** TASK OBJECTIVE **
Starting with the line containing "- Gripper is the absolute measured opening" and going on through the line containing "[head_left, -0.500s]", return the lines of the data below exactly, and only those.
════════════════════
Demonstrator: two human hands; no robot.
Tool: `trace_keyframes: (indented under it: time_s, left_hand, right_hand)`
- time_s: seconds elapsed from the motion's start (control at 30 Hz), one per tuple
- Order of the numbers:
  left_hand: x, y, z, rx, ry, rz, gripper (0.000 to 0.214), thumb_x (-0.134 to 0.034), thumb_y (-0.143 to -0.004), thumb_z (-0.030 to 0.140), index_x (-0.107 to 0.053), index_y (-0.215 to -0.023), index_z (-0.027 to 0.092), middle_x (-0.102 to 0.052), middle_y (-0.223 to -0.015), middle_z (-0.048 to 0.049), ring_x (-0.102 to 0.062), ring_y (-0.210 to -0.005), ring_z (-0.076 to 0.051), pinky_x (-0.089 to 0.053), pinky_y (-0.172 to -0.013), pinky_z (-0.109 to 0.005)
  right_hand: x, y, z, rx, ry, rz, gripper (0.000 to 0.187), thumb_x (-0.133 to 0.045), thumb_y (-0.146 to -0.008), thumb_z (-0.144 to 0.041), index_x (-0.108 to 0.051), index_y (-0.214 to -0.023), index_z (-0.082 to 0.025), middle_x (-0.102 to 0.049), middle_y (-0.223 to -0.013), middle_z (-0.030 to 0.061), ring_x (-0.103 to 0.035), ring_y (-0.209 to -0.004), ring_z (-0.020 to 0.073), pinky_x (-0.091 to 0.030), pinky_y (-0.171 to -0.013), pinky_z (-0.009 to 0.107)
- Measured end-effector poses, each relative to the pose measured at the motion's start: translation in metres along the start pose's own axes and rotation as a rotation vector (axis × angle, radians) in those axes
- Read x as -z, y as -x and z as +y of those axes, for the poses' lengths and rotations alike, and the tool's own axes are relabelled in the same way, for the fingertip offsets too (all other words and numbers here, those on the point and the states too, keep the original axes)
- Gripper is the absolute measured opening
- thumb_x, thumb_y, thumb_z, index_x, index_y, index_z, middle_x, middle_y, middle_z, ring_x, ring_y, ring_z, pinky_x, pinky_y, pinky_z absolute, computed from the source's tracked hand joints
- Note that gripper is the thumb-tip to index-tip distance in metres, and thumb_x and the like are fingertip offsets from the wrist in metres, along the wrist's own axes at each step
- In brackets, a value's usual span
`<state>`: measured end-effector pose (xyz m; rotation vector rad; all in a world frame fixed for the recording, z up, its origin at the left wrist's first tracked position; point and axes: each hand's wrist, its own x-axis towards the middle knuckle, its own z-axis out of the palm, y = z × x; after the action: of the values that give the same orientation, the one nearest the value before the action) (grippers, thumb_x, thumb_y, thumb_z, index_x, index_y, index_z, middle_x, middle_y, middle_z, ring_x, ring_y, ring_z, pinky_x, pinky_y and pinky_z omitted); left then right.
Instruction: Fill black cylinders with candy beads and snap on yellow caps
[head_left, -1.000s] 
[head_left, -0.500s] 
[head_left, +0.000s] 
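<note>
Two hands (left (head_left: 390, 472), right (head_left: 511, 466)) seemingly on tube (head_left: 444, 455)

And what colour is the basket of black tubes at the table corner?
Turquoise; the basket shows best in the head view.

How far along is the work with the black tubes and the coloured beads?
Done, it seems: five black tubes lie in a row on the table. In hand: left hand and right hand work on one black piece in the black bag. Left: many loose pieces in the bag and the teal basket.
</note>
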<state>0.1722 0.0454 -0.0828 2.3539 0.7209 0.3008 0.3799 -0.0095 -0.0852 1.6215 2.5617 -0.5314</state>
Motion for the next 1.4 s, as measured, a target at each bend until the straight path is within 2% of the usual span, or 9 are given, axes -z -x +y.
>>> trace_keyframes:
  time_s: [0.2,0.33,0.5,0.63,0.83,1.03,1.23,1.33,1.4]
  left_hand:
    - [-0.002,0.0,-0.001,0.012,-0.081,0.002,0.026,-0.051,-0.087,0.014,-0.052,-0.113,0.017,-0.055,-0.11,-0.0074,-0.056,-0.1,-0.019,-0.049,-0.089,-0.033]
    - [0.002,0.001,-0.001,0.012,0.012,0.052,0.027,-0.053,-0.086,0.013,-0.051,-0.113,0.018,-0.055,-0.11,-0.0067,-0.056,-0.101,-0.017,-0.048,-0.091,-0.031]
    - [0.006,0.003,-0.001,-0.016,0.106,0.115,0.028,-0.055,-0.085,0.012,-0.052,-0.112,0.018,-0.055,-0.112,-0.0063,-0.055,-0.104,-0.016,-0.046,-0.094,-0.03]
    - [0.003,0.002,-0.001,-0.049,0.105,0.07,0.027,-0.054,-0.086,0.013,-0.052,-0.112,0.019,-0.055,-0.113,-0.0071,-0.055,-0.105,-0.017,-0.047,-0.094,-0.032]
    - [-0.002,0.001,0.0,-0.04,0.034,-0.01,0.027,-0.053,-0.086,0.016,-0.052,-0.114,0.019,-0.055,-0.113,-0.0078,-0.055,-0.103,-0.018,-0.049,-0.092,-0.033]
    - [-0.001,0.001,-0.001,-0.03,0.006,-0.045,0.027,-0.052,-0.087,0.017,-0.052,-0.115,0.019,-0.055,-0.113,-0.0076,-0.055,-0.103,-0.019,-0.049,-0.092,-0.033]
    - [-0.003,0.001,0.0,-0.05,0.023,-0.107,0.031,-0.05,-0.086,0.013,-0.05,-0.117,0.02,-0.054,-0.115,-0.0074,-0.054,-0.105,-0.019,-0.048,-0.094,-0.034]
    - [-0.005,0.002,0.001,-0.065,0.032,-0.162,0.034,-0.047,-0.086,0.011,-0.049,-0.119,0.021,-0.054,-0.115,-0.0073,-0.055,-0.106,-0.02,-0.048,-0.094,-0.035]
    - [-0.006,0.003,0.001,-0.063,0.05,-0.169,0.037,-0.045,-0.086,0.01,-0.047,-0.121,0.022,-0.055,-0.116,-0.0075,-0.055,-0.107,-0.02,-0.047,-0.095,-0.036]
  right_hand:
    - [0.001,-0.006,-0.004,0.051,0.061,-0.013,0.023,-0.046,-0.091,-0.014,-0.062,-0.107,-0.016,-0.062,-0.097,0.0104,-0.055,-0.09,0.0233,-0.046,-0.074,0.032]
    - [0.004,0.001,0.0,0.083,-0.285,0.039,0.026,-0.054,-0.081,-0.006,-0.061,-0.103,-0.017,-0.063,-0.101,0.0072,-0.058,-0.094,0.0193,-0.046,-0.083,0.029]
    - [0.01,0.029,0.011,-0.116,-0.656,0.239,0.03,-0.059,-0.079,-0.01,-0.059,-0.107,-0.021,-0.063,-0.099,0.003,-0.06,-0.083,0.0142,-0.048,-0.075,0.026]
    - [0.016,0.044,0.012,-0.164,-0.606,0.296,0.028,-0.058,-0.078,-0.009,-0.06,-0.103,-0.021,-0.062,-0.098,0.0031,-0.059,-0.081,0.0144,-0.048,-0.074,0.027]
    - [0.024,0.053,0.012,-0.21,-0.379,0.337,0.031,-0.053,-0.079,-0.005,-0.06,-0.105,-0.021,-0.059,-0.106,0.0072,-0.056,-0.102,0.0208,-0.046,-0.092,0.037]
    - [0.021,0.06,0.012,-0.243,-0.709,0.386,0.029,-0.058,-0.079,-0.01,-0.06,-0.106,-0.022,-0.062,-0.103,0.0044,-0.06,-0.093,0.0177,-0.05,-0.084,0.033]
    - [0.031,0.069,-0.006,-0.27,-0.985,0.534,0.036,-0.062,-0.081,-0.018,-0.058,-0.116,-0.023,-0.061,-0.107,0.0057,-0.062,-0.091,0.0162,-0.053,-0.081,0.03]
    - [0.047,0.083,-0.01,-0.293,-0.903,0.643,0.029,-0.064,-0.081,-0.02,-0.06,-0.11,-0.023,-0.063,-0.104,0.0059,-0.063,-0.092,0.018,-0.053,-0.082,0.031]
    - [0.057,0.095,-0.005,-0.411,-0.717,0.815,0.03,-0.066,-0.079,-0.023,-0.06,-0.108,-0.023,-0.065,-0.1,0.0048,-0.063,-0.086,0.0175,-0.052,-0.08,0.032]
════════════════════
** TASK SOLUTION **
- Gripper is the absolute measured opening
- thumb_x, thumb_y, thumb_z, index_x, index_y, index_z, middle_x, middle_y, middle_z, ring_x, ring_y, ring_z, pinky_x, pinky_y, pinky_z absolute, computed from the source's tracked hand joints
- Note that gripper is the thumb-tip to index-tip distance in metres, and thumb_x and the like are fingertip offsets from the wrist in metres, along the wrist's own axes at each step
- In brackets, a value's usual span
`<state>`: measured end-effector pose (xyz m; rotation vector rad; all in a world frame fixed for the recording, z up, its origin at the left wrist's first tracked position; point and axes: each hand's wrist, its own x-axis towards the middle knuckle, its own z-axis out of the palm, y = z × x; after the action: of the values that give the same orientation, the one nearest the value before the action) (grippers, thumb_x, thumb_y, thumb_z, index_x, index_y, index_z, middle_x, middle_y, middle_z, ring_x, ring_y, ring_z, pinky_x, pinky_y and pinky_z omitted); left then right.
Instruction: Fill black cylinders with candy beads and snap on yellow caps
[head_left, -1.000s] 
[head_left, -0.500s] 

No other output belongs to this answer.